We spoke this morning. I realized last night that it isn't fair that I stay with someone that just doesn't want to be with me. He wants to start dating right away and he needs space to do that..I guess he's not looking back. I also realized that even if he is gone nothing would be different in the house for me. He always worked late. I work a full time job, take care of kids, dinner, bath, bed and house cleaning. What would be different if he wasn't there. I am grateful beyond words that he is willing to pay the mortgage. I need to get that legalized. There are a lot of things that need changing. I told him I would pay the remaining balance on the car only if the title was changed to my name. Again need legalized. We are setting up a child plan schedule. His plan is to stay with his parents, although he hasn't spoken to them about this. He is going to talk them on the phone today about it. Let's see how that goes.


----------



## Pluto2 (Aug 17, 2011)

Wait, is he talking to his parents on the phone, or the kids?

I really hope you meant the parents, because Dad moving out is just not the kind of conversation kids can handle on the phone.

You are absolutely right this situation is horribly unfair to you. Under no circumstances do you permit him to date other women while under your family hope. That is just sick.

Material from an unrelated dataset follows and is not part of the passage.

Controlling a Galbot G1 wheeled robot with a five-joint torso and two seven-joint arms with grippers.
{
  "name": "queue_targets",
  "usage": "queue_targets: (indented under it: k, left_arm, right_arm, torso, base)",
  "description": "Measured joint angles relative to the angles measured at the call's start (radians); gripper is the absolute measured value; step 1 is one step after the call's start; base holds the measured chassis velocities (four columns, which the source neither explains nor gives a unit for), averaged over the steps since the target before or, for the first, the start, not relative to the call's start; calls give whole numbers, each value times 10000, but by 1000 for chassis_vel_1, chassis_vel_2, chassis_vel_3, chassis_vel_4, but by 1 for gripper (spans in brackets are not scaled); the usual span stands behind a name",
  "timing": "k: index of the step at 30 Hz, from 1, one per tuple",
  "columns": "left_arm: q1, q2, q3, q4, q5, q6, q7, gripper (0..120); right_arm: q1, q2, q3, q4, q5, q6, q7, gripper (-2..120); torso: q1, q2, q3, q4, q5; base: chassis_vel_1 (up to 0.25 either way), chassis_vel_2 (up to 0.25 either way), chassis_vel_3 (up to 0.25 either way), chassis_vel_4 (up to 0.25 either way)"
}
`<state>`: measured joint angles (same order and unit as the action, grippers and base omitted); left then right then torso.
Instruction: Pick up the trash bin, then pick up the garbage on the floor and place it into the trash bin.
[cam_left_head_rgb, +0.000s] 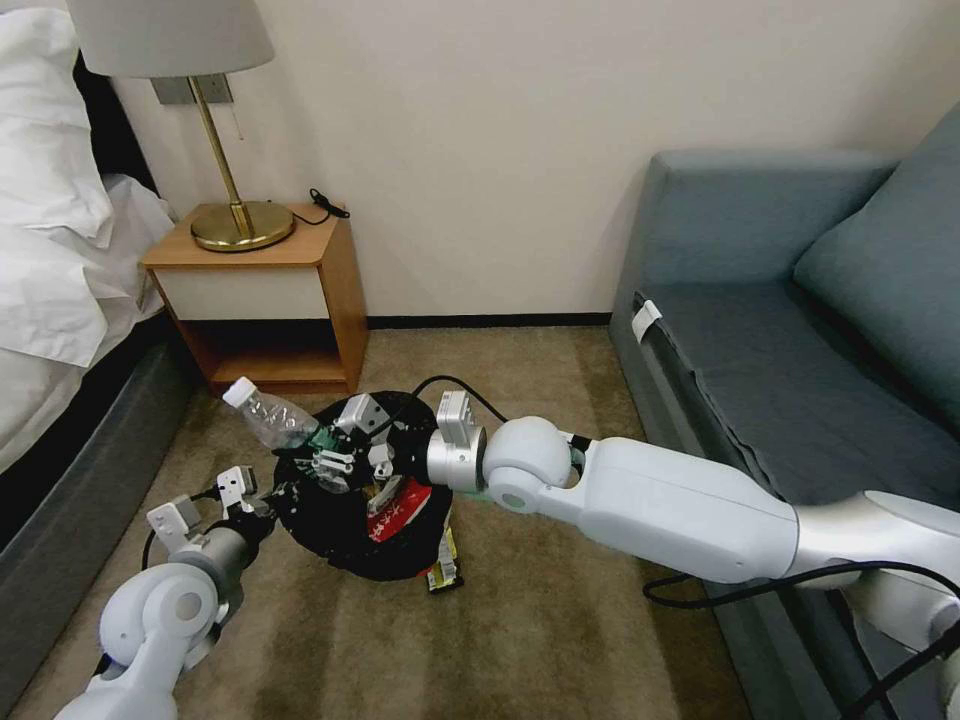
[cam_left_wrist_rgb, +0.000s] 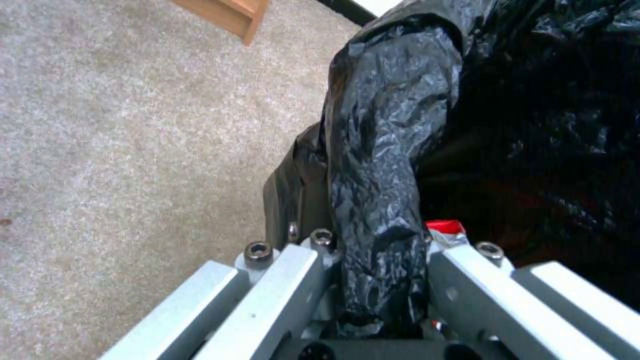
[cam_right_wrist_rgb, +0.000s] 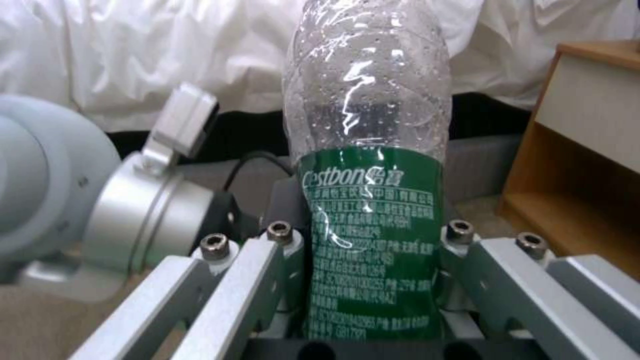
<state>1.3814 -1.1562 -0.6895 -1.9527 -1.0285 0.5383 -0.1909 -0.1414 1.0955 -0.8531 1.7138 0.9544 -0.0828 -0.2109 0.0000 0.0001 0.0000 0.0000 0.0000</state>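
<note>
While left gripper (cam_left_wrist_rgb: 373, 280) clamped wrinkled rim of trash bin (cam_left_head_rgb: 340, 520), right gripper (cam_left_head_rgb: 335, 455) held clear green-labelled bottle (cam_left_head_rgb: 270, 412) over bin mouth, unreleased. Red-and-white snack packet (cam_left_head_rgb: 398, 510) lay inside. Dark gold-printed wrapper (cam_left_head_rgb: 445, 565) remained on carpet (cam_left_head_rgb: 560, 640) beside bin.

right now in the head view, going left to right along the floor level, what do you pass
bed → left tool gripping the trash bin rim → bottle in the right tool → dark wrapper on the carpet → sofa
</note>
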Motion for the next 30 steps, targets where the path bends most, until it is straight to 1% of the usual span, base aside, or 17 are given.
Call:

The 180 is a process that helps one part obtain a degree of independence an detachment from a painful situation. You are cordial and separate. You act as though you are a strong, vibrant, self-sufficient woman, until you actually are. You are essentially forcing yourself to act as though you are detached from the relationship. Since I'm horrible at imbedding links here's the list:

1. Do not pursue, reason, chase, beg, plead or
implore.
2. No frequent phone calls.
3. Do not point out good points in marriage.
4. Do not follow him/her around the house.
5. Do not encourage talk about the future.
6. Do not ask for help from family members.
7. Do not ask for reassurances.
8. Do not buy gifts.
9. Do not schedule dates together.
10. Do not spy on spouse.
11. Do not say "I Love You".
12. Act as if you are moving on with your life.
13. Be cheerful, strong, outgoing and attractive.
14. Don't sit around waiting on your spouse - get busy, do things, go to church, go out with friends, etc.
15. When home with your spouse, (if you usually start the conversation) be scarce or short on words.
16. If you are in the habit of asking your spouse her whereabouts, ASK NOTHING.
17. You need to make your partner think that you have had an awakening and, as far as you are concerned, you are going to move on with your life, with or without your spouse.
18. Do not be nasty, angry or even cold - just pull back and wait to see if spouse notices and, more important, realize what she will be missing
19. No matter what you are feeling TODAY, only show your spouse happiness and contentment. Show him/her someone he/she would want to be around.
20. All questions about marriage should be put on
hold, until your spouse wants to talk about it (which may be a while).
21. Never lose your cool.
22. Don't be overly enthusiastic.
23. Do not argue about how they feel (it only makes their feelings stronger).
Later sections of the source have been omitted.